Boston and surrounding areas for Asian noodles of all kinds.

Big fan of their brunch and the beef noodle soup is great! Forgot about it in relation to this thread.

I’m pretty sure in my post from which this is quoted that I wrote “handmade,” not hand-pulled which is a big difference. When I was going to Buk Kyung more regularly, they did handmade knife-cut noodles (kalguksu) but not hand-pulled.

thanks for splintering off this thread, Thimes. I looked at splitting it off myself into a new thread, but it was such a mix of replies to individual posts and the original post that it was kind of messy to do that way.

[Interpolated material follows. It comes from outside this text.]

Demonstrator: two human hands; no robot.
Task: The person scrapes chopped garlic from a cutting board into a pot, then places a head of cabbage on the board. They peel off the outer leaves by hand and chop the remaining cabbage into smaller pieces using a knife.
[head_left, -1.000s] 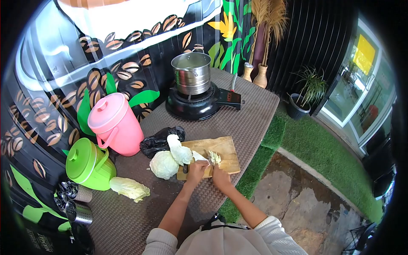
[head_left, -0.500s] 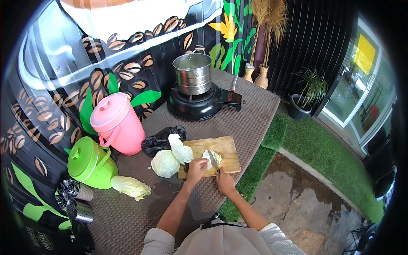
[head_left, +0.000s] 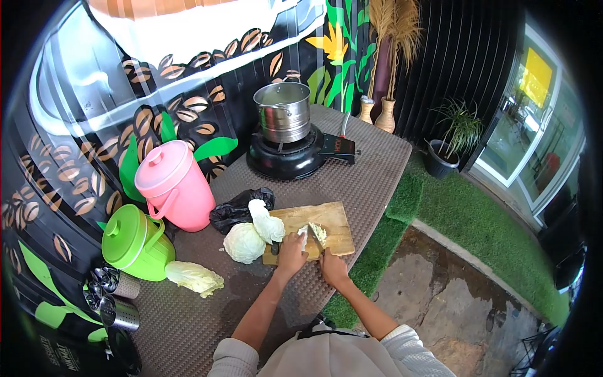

I just ate dinner at Sugidama Soba & Izakaya in Davis Square, who make their own soba in house. I felt like hot soup, so I got the homey Tanuki-- came with fried batter flakes (that seemed mostly like panko) and that processed fish cake that I’ve personally grown to love. The broth had good, deep bonito flavor and the soba had a nice, toothsome bite to them. Not spectacular, but reasonably good and they have lots of other options for soba both cold and hot.

The place is really comfortable and well appointed inside and there are a range of food options from dumplings and takoyaki to donburi bowls and sushi. The food strikes me as maybe not quite pubby enough to be totally izakaya (at least based on my limited izakaya experience) but that’s ok. Service was great and I’d sure go back.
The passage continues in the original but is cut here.